Could you return each line of the material that has "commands" in it?

────

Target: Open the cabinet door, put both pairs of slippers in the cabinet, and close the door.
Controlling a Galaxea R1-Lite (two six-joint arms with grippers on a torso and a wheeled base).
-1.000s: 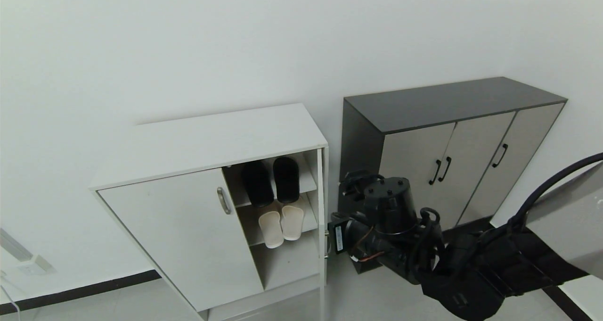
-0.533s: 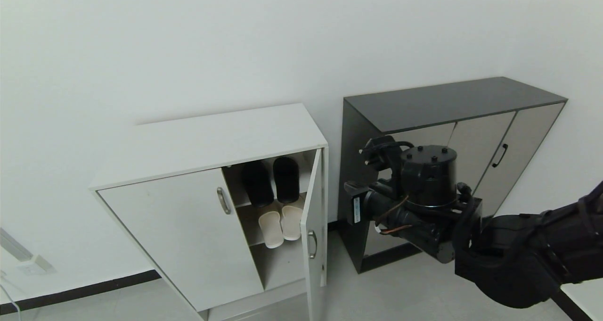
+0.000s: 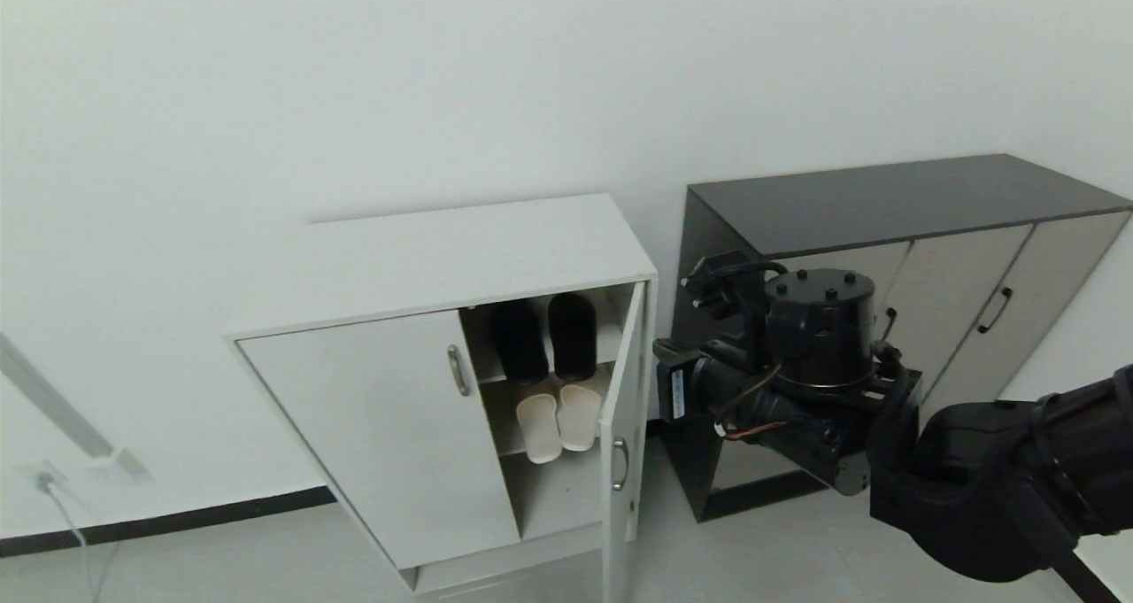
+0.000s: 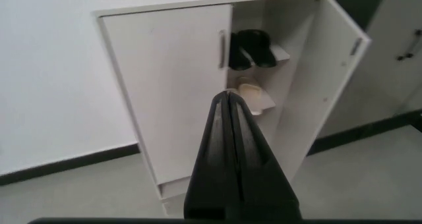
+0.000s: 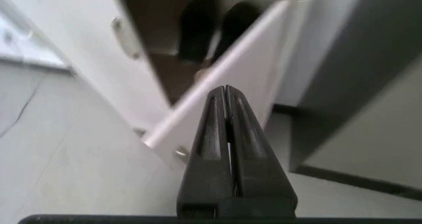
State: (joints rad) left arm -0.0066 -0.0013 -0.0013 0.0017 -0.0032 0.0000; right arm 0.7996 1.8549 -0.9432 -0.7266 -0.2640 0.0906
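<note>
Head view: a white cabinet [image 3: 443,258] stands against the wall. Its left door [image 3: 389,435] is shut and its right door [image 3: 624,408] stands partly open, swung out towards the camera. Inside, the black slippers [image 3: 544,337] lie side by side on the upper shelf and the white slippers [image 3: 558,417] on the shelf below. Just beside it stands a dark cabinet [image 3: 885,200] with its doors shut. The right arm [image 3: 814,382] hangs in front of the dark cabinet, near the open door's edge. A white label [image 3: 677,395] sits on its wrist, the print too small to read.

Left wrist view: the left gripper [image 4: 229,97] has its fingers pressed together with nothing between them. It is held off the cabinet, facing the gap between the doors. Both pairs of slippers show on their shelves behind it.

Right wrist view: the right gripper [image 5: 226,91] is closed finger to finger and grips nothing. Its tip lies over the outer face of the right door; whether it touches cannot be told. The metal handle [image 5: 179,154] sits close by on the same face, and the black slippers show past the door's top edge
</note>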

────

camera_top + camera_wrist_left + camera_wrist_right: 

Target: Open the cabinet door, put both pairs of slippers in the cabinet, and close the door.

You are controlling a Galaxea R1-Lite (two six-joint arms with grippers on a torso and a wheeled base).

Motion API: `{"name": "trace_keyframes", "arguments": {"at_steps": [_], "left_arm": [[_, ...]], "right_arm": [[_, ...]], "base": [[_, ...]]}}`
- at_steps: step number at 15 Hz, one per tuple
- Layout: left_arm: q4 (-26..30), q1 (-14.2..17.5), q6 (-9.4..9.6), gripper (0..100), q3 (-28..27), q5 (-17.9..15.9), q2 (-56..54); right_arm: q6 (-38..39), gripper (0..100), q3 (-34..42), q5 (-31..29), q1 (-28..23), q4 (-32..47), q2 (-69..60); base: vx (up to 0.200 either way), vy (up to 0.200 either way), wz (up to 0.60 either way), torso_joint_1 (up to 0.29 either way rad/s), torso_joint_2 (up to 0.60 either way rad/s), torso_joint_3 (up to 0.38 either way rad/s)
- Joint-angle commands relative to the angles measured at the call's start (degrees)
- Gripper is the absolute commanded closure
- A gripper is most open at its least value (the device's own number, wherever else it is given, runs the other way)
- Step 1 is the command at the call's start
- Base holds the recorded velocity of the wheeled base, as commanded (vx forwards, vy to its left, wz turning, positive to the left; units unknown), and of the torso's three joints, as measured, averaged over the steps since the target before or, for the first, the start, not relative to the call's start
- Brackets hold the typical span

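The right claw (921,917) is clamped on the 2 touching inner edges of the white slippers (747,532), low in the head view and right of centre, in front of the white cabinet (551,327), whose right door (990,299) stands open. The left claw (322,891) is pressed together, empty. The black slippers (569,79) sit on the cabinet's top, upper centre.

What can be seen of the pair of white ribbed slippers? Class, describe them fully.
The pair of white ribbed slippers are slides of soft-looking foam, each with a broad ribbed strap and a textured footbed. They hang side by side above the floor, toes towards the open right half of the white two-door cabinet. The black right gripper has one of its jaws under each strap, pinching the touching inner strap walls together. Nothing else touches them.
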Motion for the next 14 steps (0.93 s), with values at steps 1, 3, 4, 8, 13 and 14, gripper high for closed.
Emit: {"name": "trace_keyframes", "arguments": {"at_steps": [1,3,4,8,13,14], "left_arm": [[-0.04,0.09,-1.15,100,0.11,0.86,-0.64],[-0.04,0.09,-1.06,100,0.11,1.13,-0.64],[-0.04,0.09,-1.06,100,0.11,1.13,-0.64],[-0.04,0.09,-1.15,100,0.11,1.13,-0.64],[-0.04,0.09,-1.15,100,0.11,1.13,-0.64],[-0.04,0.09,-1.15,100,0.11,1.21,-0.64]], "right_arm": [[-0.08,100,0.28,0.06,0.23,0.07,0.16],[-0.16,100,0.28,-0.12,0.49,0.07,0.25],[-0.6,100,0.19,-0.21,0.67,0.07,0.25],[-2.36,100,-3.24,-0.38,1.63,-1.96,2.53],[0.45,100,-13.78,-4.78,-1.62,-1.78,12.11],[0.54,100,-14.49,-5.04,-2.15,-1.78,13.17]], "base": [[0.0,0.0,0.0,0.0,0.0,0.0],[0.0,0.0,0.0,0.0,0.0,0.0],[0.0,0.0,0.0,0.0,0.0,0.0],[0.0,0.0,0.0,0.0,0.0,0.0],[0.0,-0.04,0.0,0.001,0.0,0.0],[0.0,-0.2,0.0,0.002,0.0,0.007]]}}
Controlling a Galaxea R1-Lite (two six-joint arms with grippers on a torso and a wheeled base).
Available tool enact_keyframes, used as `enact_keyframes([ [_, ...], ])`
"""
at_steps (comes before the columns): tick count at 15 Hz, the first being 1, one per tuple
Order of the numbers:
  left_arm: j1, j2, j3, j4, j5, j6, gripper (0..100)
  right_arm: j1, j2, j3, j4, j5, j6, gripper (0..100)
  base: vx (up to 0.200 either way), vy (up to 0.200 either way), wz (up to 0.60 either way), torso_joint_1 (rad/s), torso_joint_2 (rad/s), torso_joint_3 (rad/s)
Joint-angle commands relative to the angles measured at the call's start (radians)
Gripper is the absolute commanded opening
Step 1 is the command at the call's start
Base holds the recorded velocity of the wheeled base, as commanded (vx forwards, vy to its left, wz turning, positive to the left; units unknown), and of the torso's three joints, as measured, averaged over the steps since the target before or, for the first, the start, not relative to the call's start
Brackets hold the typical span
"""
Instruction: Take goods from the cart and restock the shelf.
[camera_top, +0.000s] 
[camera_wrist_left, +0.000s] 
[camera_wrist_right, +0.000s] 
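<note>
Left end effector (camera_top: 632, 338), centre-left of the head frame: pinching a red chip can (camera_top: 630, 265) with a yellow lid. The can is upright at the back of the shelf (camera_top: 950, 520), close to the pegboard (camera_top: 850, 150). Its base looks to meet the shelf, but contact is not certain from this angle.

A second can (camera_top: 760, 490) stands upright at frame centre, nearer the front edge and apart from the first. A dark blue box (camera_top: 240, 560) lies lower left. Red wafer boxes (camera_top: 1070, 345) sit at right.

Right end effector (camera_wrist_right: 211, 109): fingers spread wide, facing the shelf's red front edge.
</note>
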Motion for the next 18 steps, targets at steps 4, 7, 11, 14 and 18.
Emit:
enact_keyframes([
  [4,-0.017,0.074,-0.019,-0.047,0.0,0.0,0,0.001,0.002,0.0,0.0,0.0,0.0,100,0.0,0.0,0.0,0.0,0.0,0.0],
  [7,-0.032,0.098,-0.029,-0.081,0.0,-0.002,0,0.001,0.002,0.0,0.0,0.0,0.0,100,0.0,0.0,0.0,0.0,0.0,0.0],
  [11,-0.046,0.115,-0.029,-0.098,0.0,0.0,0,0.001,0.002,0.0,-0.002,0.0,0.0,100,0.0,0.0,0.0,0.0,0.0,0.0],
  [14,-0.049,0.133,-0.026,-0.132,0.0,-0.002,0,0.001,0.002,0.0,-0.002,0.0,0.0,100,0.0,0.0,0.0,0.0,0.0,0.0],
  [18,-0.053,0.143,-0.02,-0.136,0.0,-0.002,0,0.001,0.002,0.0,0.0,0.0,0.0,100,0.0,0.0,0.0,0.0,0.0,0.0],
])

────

▸ **TASK RESPONSE**:
- Joint-angle commands relative to the angles measured at the call's start (degrees)
Joint-angle commands relative to the angles measured at the call's start (radians)

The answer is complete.